WHAT TO DO ::
Could you filter the records below and keep only the lines with the word "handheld"?

╭─ INPUT MATERIAL

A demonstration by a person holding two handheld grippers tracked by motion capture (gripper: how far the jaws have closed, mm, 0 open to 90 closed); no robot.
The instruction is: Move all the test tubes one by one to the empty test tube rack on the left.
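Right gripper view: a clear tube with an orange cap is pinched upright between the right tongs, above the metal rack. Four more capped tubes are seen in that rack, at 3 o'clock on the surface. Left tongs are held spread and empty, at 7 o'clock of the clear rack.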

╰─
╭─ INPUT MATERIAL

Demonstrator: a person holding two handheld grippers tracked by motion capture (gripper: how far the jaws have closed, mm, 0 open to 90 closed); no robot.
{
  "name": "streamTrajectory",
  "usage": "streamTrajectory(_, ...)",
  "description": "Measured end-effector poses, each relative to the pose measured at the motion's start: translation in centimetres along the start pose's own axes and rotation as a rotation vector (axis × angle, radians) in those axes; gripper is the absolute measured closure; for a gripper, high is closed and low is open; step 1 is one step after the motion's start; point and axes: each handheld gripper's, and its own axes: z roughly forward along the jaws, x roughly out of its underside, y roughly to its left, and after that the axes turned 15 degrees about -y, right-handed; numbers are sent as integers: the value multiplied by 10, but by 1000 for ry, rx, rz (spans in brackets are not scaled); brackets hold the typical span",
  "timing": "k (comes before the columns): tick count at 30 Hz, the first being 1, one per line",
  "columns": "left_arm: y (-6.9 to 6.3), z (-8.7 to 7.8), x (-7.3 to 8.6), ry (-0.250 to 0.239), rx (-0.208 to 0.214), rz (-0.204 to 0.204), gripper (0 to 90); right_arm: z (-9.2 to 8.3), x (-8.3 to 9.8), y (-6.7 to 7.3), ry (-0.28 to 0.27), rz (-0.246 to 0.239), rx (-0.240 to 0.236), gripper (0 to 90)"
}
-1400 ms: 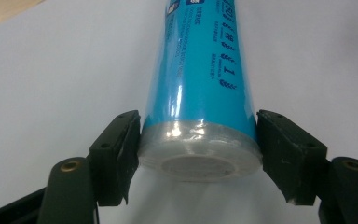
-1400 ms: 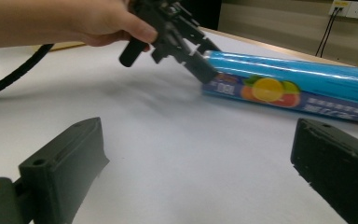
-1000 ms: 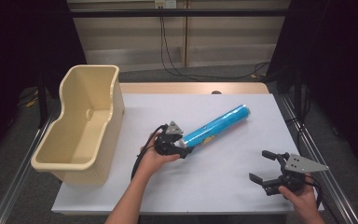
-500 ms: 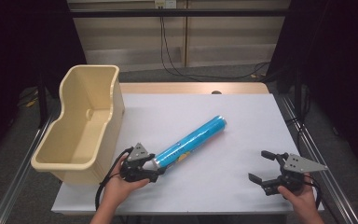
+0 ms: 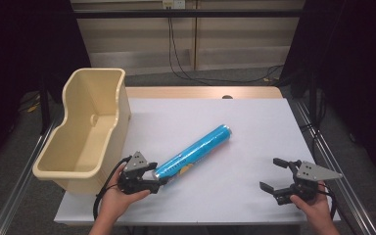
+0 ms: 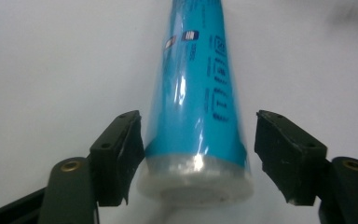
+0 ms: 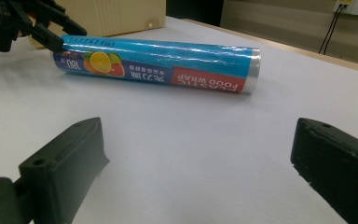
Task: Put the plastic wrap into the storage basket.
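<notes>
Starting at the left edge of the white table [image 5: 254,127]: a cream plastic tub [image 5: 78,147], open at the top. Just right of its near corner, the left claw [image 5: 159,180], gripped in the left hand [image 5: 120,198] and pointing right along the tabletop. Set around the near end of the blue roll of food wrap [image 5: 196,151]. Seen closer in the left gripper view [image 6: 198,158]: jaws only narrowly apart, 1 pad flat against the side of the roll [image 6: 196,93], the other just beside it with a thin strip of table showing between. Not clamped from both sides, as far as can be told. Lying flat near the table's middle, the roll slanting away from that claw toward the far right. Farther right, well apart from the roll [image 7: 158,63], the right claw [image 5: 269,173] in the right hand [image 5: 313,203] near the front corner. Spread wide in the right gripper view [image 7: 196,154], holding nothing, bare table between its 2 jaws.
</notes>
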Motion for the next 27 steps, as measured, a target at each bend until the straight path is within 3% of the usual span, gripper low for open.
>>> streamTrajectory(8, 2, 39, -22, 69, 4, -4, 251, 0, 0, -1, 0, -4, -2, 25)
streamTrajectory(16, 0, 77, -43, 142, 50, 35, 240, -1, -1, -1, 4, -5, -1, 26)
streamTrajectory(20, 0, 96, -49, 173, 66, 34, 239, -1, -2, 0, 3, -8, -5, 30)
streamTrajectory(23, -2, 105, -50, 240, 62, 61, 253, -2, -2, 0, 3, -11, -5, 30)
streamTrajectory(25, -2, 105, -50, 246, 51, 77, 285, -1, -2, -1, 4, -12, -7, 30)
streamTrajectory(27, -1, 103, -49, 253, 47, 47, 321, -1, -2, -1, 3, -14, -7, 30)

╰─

RESULT OF THE EXERCISE ::
A demonstration by a person holding two handheld grippers tracked by motion capture (gripper: how far the jaws have closed, mm, 0 open to 90 closed); no robot.
Demonstrator: a person holding two handheld grippers tracked by motion capture (gripper: how far the jaws have closed, mm, 0 open to 90 closed); no robot.
  "description": "Measured end-effector poses, each relative to the pose measured at the motion's start: translation in centimetres along the start pose's own axes and rotation as a rotation vector (axis × angle, radians) in those axes; gripper is the absolute measured closure; for a gripper, high is closed and low is open; step 1 is one step after the motion's start; point and axes: each handheld gripper's, and its own axes: z roughly forward along the jaws, x roughly out of its underside, y roughly to its left, and after that the axes turned 15 degrees about -y, right-handed; numbers are sent as integers: the value multiplied by 10, but by 1000 for ry, rx, rz (spans in brackets are not scaled); brackets hold the typical span",

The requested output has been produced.